Take the lines below beginning at the line that has "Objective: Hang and" and stopping after the line that has "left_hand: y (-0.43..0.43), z", and print them exactly as they are, with no other lines.

****

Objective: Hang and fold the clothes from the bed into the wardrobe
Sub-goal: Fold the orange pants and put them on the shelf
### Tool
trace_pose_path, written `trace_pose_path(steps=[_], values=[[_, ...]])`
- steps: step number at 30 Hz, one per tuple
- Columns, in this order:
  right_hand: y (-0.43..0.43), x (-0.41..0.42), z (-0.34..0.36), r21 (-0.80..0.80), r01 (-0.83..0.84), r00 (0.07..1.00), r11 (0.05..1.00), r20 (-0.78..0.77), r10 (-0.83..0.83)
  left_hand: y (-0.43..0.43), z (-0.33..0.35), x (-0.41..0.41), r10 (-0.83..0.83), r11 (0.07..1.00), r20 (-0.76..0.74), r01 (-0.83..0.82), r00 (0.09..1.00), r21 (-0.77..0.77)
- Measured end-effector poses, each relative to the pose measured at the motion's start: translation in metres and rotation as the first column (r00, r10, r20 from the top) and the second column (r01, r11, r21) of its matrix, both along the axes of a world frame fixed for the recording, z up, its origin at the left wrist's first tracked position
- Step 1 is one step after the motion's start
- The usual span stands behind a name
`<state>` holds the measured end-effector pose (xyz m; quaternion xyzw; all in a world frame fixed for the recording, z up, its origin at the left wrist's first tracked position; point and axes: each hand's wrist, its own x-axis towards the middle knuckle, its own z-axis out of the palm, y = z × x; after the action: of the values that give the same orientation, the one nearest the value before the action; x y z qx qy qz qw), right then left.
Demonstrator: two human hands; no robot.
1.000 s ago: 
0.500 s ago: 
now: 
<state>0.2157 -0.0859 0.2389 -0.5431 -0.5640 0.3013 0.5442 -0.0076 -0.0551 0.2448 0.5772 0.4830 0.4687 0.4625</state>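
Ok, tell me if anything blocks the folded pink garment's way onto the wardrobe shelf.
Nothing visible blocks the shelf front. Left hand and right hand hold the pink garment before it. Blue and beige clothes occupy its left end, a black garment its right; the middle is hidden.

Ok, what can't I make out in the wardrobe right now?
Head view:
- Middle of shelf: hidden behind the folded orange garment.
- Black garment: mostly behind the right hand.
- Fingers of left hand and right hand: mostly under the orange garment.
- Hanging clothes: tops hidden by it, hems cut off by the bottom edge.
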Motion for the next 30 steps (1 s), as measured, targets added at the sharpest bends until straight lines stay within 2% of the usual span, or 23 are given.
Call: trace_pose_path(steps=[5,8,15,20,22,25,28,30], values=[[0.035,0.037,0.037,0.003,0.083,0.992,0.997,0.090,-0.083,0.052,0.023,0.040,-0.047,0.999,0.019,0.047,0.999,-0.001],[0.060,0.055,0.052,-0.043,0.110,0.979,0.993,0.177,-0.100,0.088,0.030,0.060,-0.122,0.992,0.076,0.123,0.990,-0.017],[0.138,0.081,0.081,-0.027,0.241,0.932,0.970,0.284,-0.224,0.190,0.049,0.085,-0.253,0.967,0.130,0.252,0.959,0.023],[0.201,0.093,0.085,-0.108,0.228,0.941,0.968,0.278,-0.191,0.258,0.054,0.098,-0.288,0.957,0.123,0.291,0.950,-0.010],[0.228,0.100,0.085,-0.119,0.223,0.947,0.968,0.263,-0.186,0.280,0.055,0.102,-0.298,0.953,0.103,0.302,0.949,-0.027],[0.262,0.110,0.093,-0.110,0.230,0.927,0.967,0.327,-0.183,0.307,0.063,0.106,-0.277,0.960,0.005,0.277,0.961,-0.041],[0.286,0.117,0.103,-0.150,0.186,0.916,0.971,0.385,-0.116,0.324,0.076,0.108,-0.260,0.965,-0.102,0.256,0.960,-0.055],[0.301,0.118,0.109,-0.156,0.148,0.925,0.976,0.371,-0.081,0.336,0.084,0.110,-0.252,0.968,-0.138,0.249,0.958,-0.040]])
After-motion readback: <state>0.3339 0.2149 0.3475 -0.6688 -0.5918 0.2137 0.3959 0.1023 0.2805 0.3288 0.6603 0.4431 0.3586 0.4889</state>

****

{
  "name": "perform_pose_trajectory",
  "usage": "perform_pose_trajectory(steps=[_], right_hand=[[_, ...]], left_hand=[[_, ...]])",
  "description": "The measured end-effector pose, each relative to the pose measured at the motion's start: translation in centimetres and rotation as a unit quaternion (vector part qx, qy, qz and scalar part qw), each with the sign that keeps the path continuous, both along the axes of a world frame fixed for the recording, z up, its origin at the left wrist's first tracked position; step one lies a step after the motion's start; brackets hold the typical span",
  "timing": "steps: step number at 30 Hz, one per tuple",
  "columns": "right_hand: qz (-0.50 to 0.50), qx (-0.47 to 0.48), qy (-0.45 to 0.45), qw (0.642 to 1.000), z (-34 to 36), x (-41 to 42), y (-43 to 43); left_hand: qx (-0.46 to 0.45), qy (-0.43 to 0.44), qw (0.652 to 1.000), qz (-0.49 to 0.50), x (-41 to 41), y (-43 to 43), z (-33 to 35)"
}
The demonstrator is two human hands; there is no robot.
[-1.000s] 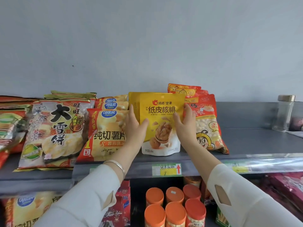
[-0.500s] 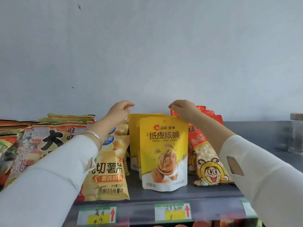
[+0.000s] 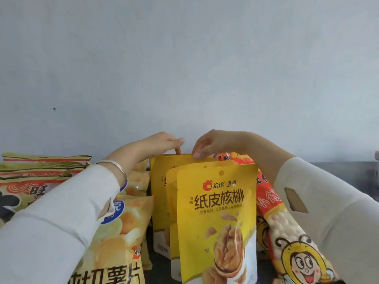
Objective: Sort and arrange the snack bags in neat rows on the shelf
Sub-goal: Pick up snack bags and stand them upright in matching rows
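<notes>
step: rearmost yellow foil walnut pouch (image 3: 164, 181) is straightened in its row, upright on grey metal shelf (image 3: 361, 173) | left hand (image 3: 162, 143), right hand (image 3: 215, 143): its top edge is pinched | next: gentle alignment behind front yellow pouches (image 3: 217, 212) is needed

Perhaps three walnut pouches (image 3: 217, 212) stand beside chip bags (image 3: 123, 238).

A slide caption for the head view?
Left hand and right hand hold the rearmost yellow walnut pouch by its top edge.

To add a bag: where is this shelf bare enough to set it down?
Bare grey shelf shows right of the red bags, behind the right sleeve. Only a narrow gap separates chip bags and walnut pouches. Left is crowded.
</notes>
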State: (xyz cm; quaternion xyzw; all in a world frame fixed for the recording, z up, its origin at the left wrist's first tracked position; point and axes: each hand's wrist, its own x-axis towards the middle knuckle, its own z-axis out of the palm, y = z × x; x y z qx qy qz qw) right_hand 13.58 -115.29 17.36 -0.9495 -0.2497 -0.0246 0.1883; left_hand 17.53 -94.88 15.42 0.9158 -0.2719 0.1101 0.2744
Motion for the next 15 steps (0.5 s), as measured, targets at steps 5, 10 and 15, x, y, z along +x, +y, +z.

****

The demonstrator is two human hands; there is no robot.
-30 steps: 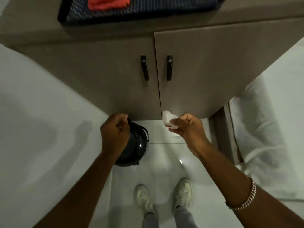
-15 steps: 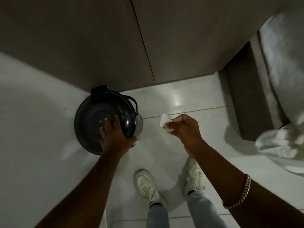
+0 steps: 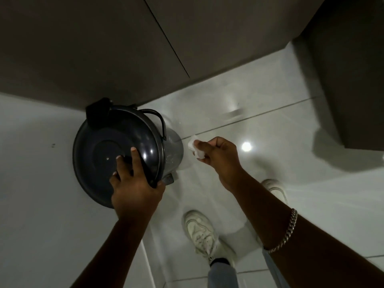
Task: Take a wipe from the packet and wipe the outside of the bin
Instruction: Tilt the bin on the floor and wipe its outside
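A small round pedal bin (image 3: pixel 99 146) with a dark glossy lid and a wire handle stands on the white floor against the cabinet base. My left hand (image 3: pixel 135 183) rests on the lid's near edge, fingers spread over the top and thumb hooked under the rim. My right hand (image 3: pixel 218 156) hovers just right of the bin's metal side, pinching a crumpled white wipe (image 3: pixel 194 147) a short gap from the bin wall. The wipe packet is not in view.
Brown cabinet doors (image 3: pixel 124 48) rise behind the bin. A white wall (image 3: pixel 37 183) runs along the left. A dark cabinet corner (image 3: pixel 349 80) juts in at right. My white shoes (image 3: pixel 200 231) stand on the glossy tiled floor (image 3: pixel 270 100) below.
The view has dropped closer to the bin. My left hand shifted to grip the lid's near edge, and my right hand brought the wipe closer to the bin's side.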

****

*RESPONSE TO THE EXERCISE*.
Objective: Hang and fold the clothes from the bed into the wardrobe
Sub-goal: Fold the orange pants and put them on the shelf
### Tool
trace_pose_path, written `trace_pose_path(steps=[_], values=[[_, ...]])`
- steps: step number at 30 Hz, one per tuple
- Columns, in this order:
  right_hand: y (-0.43..0.43), x (-0.41..0.42), z (-0.34..0.36), r21 (-0.80..0.80), r01 (-0.83..0.84), r00 (0.07..1.00), r11 (0.05..1.00), r20 (-0.78..0.77), r10 (-0.83..0.83)
  left_hand: y (-0.43..0.43), z (-0.33..0.35), x (-0.41..0.41), r10 (-0.83..0.83), r11 (0.07..1.00), r20 (-0.76..0.74), r01 (-0.83..0.82), r00 (0.09..1.00), r21 (-0.77..0.77)

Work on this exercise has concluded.